◆ **What the exercise asks**:
Without the pictures, retype each line below exactly as it stands.

◆ **Dataset excerpt**:
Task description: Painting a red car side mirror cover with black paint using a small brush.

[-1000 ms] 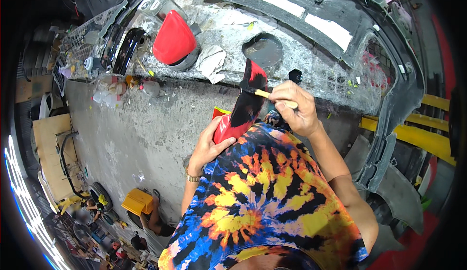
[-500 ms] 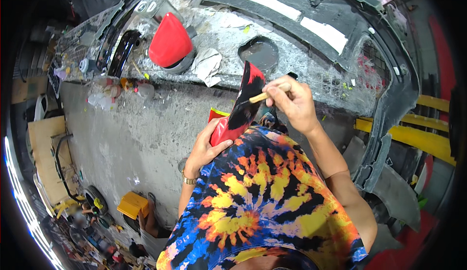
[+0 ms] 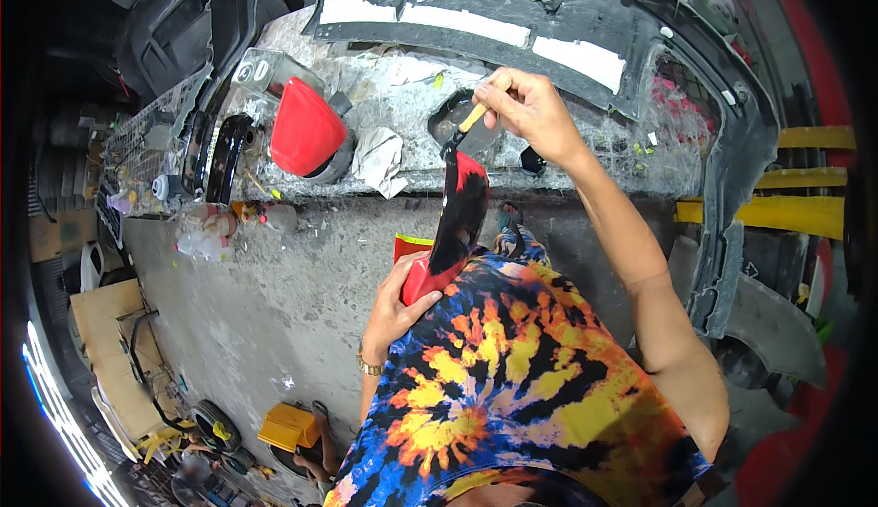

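Against my torso, my left hand [image 3: 398,297] grips a long, curved red part [image 3: 464,214] with glossy black smeared over much of its face; a red piece with a yellow edge [image 3: 412,244] shows behind it. My right hand [image 3: 526,109] pinches a brush [image 3: 471,118] by its pale handle, its dark bristles at the red part's upper tip; whether they touch is unclear. Just behind the brush sits a dark, irregular pan [image 3: 445,121] of dark liquid on the messy bench [image 3: 594,169]. A red shell piece [image 3: 305,123] and crumpled paper [image 3: 375,160] lie left of the pan.
A large dark bumper [image 3: 722,96] arches over the bench. Yellow bars [image 3: 791,214] stand at right. Plastic jugs [image 3: 206,237] sit on the floor under the bench edge. At lower left are boards [image 3: 110,320], a tire [image 3: 215,429] and another person [image 3: 325,452] beside a yellow object.
My right hand has lifted the brush from the part's black middle up to its top end by the pan. The view has tilted, so the bench and held part appear lower.
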Demonstrator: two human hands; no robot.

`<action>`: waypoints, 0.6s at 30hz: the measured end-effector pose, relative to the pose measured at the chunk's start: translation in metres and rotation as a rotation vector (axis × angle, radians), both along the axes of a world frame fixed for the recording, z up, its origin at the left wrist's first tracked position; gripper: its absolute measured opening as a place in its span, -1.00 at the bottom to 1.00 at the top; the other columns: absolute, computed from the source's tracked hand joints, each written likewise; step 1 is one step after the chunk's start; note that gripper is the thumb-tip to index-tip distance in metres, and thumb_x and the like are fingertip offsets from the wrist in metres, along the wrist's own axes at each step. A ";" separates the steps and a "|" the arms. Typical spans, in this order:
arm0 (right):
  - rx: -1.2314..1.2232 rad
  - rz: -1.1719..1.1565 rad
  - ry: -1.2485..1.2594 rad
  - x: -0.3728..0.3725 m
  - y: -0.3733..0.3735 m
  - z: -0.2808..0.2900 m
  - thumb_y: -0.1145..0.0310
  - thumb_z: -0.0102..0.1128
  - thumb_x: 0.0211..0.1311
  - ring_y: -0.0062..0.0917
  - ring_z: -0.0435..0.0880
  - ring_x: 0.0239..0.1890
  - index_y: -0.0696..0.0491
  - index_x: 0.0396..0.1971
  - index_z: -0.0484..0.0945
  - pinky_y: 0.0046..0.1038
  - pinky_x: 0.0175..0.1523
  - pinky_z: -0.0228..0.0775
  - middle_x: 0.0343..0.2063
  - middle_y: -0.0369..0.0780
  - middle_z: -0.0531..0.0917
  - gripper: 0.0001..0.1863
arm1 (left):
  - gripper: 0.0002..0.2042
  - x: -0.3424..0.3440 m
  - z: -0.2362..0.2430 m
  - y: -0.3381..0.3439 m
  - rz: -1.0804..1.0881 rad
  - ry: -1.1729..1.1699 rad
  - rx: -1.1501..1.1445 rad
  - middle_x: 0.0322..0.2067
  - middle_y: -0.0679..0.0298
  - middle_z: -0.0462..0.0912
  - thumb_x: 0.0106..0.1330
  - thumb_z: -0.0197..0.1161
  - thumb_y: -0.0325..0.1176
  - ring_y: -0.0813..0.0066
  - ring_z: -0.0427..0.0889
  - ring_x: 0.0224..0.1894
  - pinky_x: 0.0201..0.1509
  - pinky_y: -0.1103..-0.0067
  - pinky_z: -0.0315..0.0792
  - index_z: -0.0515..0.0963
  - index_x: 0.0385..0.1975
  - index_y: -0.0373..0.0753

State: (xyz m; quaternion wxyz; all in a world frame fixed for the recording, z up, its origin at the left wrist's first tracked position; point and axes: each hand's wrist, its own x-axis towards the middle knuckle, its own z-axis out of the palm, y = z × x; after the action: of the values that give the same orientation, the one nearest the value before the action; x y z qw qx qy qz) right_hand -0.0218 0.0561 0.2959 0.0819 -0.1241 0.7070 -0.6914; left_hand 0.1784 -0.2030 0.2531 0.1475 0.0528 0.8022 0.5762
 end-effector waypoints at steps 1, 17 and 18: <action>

◆ **Solution**:
Task description: Painting a red car side mirror cover with black paint using a small brush.

[-1000 ms] 
[-500 ms] 
[+0 ms] 

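Against my torso, my left hand [image 3: 398,297] grips a long, curved red part [image 3: 464,214] with glossy black smeared over much of its face; a red piece with a yellow edge [image 3: 412,244] shows behind it. My right hand [image 3: 526,109] pinches a brush [image 3: 471,118] by its pale handle, its dark bristles at the red part's upper tip; whether they touch is unclear. Just behind the brush sits a dark, irregular pan [image 3: 445,121] of dark liquid on the messy bench [image 3: 594,169]. A red shell piece [image 3: 305,123] and crumpled paper [image 3: 375,160] lie left of the pan.
A large dark bumper [image 3: 722,96] arches over the bench. Yellow bars [image 3: 791,214] stand at right. Plastic jugs [image 3: 206,237] sit on the floor under the bench edge. At lower left are boards [image 3: 110,320], a tire [image 3: 215,429] and another person [image 3: 325,452] beside a yellow object.
My right hand has lifted the brush from the part's black middle up to its top end by the pan. The view has tilted, so the bench and held part appear lower.
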Demonstrator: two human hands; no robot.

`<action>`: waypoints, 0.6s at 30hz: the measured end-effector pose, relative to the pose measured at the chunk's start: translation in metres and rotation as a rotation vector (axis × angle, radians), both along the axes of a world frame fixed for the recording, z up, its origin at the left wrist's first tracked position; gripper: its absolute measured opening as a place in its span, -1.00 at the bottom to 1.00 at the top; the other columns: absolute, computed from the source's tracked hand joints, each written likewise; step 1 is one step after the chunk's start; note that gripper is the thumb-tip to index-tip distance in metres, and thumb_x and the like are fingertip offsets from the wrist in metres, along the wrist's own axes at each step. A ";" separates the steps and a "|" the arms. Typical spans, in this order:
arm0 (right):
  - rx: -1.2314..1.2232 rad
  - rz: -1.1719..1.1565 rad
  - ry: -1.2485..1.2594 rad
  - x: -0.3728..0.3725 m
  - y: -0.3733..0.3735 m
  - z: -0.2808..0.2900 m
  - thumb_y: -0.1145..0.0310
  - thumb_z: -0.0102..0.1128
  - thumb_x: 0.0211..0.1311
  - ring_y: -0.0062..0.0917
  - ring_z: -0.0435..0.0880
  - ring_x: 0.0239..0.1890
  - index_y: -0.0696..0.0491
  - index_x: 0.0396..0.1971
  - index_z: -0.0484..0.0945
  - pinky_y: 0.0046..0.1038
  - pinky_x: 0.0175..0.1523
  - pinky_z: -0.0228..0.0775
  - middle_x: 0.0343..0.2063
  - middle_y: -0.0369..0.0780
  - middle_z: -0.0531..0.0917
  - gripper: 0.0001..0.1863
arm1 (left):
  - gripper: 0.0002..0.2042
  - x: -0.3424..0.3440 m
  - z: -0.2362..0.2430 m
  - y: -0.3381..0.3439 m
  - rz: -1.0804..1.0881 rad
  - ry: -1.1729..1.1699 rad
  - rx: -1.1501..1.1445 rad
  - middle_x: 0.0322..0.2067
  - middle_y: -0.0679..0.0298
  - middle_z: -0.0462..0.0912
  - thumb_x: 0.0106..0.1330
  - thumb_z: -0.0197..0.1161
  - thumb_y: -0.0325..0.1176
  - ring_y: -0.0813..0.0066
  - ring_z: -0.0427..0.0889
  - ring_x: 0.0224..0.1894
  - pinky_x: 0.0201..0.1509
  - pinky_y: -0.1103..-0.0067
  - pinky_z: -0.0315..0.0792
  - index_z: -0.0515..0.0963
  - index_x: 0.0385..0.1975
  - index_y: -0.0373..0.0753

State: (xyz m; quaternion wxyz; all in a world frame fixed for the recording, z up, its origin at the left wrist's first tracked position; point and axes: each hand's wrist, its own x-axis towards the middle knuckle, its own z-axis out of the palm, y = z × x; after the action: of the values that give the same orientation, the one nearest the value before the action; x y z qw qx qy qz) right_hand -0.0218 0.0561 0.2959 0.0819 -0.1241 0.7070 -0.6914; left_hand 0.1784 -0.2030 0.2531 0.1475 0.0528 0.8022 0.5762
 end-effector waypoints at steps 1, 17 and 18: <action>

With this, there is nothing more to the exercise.